Dry ice. A mere mist. Chill and foggy, often used as a stage trick.

"I'm going in," I said.

"Wait! I don't know what's going on here. What's on the other side?"

"Maybe freedom." What did I have to loose, except maybe my skin peeling off in an acid bath?

I walked into my own image, which was not totally my own image, into the sheer frigid stream of wintry breath beyond the blue horizon.

My blood thickened and pooled into sludge in my veins. My heart stopped, like a clock paused between tick and tock. I had a split second to regret Quicksilver. Ric. My lost Lilith. That was about it. A pathetic litany of a life. Maybe Nightwine on a good tick-tock.

Me! Alive and ticking.

I was walking down a long corridor of blue ice, like the inside of a diamond. I saw forms entombed there.

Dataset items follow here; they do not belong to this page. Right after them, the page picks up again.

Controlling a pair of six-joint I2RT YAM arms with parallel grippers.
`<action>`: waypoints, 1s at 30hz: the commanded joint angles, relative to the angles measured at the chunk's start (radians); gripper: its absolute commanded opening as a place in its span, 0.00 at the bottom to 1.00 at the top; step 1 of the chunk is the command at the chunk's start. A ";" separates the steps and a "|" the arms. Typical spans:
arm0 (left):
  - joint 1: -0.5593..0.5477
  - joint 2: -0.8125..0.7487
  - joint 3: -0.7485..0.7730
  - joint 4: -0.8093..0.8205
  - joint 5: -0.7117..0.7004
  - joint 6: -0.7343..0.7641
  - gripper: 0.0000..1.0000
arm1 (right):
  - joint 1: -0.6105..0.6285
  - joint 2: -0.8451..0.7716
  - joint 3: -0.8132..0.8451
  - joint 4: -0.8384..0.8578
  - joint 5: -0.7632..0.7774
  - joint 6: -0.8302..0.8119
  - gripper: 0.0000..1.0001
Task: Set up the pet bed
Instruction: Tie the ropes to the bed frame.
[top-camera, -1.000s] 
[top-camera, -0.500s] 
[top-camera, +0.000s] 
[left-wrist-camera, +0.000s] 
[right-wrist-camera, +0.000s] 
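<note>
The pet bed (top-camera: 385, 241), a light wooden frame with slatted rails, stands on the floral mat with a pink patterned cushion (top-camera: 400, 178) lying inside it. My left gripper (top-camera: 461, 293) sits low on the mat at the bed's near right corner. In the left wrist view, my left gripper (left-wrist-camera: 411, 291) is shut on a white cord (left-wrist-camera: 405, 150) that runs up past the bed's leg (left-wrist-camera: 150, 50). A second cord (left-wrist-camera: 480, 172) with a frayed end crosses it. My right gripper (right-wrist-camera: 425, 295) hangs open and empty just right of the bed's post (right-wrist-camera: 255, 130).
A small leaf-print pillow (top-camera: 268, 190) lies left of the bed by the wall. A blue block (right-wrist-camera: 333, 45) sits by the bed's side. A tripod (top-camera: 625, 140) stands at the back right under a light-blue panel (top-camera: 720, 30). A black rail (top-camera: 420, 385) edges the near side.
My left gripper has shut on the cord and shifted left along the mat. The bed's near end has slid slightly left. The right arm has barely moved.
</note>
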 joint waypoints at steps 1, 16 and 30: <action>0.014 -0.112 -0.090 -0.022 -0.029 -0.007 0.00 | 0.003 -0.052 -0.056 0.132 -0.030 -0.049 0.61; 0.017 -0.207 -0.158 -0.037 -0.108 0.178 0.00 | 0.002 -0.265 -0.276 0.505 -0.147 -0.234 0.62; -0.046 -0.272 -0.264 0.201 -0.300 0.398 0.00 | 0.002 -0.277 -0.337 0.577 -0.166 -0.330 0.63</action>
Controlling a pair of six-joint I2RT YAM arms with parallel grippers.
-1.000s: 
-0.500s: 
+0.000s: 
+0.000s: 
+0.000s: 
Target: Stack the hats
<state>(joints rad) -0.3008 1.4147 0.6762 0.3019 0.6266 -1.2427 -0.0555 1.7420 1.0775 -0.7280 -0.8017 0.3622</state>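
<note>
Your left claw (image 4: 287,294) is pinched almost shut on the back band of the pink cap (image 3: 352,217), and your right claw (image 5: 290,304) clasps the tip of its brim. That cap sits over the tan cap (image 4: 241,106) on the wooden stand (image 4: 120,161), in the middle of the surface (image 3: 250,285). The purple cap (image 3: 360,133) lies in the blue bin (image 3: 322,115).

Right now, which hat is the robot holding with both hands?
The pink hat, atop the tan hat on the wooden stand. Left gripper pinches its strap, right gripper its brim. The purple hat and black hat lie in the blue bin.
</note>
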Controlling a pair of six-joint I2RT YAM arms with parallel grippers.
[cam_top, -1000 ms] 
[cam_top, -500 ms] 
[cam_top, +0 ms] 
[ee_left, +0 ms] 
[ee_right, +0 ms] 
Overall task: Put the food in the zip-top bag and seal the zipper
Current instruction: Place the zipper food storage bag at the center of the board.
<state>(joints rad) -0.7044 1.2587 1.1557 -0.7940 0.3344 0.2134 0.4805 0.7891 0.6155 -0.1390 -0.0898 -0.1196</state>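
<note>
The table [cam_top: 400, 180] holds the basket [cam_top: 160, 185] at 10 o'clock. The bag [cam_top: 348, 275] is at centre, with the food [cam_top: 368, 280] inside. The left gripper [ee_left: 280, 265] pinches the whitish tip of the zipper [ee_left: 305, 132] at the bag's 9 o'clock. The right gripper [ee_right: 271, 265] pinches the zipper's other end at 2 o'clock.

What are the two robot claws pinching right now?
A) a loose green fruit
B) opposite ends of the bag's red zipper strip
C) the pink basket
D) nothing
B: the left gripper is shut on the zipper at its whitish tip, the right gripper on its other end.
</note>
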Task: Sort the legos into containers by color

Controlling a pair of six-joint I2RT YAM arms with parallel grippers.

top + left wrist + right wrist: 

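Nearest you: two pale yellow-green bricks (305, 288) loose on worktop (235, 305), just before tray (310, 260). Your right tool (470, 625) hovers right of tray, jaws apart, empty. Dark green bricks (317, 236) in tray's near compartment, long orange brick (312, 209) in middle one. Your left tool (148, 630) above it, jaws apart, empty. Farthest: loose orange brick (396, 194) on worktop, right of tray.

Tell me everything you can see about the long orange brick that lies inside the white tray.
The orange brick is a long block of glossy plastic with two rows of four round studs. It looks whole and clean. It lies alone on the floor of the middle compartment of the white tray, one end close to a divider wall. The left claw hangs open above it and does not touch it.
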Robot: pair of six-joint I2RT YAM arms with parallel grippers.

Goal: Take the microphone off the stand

Human. Half-human. Not human at all. I faintly recognized some from my unremembered past. Kids. Teachers. Nuns. A ghost of Lilith seemed to stalk me through the tunnel, its image impressed briefly over every semi-familiar face I glimpsed.

Finally I walked into a dead-end of cold metal reflections, surrounded by myself in every direction. This was nightmare, not release!

Then I knew exactly where I was, and my pulse began to thaw from a ponderous, sleepwalking rate to high excitement.

The stainless steel elevator! I was alone inside it and it was moving, swift and silent as a mercury current. The doors opened soon after, splitting my image, easy as axle grease, through them. I felt like Moses walking through the Red Sea, only I was parting liquid walls of frozen water. I passed through, into a dark, dimly glimpsed passage: the hall leading to Cicereau's office.

I felt invisible. I'd moved into the ghost of my previous reflection in that elevator. Was there some simulacrum of myself still in Cicereau's office? What had been reflective there? No mirror. A mob boss doesn’t like to look himself in the eye. The walls had been dead black. The carpet equally absorbent and dark. The desktop had gleamed, but it was warm and bloody, not cool and blue.

Ah. A slab of horizontal mirror behind the wet bar counter. And there had been a vintage mercury glass ice bucket, too. A lovely, rotund, convex gleam of reflection, backed by a mirror, grabbing the shape of every body in the room into a bent version of themselves, including me. Great camouflage in case I was caught.

Bless you, booze brother, for the traditional bar decor! But for you I wouldn't be able to break into this room.